This section provides some initial analyses of both the syntactic and semantic aspects of our corpora. While simple, we hope these analyses, together with the modelling study in Sect. 7, will provide inspiration to other researchers regarding some of the questions that can be examined using these resources. Results here are mostly intended to demonstrate the potential utility of the proposed dataset, and should be interpreted with caution, taking into account the inter-annotator agreement (see Sect. 5). The analysis is based on the dependency structures, rather than LFs. The reason for doing so is that UD is annotated over other, non-CDS corpora in both English and Hebrew, which allows comparing the statistics of the compiled corpora to those of existing ones.

6.1 Analyses of syntactic dependencies

This section highlights some of the benefits of using the Universal Dependencies scheme. In particular, since this scheme is also used for adult-directed language, we can quantify some of the differences between our child-directed corpora and existing text corpora (Sect. 6.1.1). Perhaps of more interest to language acquisition researchers, the cross-linguistic consistency of the UD scheme also permits direct comparisons between the input to the child in different languages, as we demonstrate in Sect. 6.1.2. Longitudinal analyses are also possible, as shown in Sect. 6.1.3.

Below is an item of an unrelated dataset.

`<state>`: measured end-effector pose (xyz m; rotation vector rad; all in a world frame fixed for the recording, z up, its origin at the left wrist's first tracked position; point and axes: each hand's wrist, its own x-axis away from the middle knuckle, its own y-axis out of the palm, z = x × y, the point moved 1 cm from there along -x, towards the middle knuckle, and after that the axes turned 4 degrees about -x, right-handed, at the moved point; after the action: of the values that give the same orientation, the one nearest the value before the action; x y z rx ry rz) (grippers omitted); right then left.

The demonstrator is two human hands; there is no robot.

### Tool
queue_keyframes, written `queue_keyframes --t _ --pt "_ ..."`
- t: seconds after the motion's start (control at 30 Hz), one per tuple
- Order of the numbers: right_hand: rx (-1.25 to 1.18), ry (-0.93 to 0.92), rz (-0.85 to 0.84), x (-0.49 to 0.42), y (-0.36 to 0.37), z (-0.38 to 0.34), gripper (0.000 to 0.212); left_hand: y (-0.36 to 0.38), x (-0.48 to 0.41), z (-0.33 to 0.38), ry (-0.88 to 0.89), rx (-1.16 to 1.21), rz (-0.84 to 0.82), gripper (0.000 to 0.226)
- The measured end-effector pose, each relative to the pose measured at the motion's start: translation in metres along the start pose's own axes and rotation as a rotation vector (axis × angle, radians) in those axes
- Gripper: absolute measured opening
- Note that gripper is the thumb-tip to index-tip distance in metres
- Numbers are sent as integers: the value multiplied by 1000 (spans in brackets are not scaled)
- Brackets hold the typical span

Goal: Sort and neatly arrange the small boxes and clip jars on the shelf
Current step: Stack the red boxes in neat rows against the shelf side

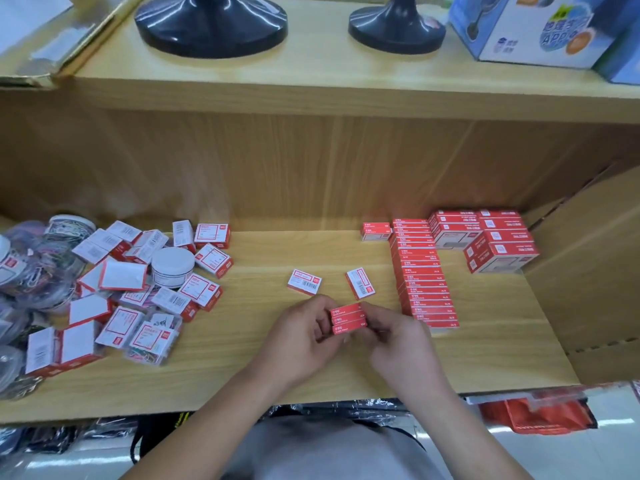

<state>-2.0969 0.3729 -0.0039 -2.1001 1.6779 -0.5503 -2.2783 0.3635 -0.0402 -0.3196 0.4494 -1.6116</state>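
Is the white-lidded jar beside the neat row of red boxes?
No, the white-lidded jar sits among jumbled boxes on the left, while the row of red boxes is on the right.

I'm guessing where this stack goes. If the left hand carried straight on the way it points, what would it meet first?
Past the held stack, probably the long row of red boxes, passing close by a loose box; the left hand points up and right, toward it.
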Motion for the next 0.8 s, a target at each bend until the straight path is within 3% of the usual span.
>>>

While our analyses are very simple frequency comparisons, other researchers might be interested in more subtle analyses, for example using the UD annotations to search for particular constructions of interest in one or more languages, to analyze these in more detail.

6.1.1 Comparison to general corpora of English and Hebrew

The dependency statistics of our CHILDES corpora can be compared to those of general treebanks of written English and Hebrew, English Web Treebank (Silveira et al., 2014) and Hebrew Dependency Treebank (HDT; McDonald et al., 2013; Tsarfaty, 2013) respectively. Statistics are based on the entire corpora, ignoring the split into training, development and test sets. We focus our study comparison on the dependency annotation (rather than the LFs), as dependency structures decompose straightforwardly to atomic elements that can be counted and compared, and thus lend themselves more easily to statistical analysis.

Fig. 6
figure 6

Comparison of dependency type prevalence in child-directed speech and standard UD corpora of the same language. The plots show only dependencies with a difference in count per token of > 0.005 between each CDS corpus and its paired general text corpus. In each plot, dependencies are sorted according to the size of this difference: starting from the left are the dependencies with greater prevalence in CDS (sorted from larger to smaller differences with general text), followed by those with greater prevalence in general text (again, sorted from larger to smaller differences with CDS)

Adam. As can be seen in Fig. 6a, not many dependency types are more frequent in child-directed language than in general English. The Adam corpus exhibits a higher prevalence of discourse phenomena and direct address to the interlocutor (vocative), which is explained by virtue of it being a corpus of conversational spoken language.

The higher frequency of basic relation types (root, punct, nsubj, dobj, and aux) is a result of the sentences being shorter than in the EWT corpus (a mean of 5.9 tokens per sentence as compared to 15). We also note that negation is more frequent in our corpus than in general English, and so is adverbial modification. The latter is perhaps attributable to a large number of questions about “why” and “how” in our corpus. Structures markedly more common in general English include adjectival modification, conjunction, compounding, prepositional phrases, clausal modifiers and passive voice. A slight difference is observed in the frequency of determiner use, possibly reflecting the fact that in the child-directed corpus we find many examples of naming things or affirming the child’s utterance in which bare nominals are used, e.g. “Yes, scout”, “Ice for boys and girls”.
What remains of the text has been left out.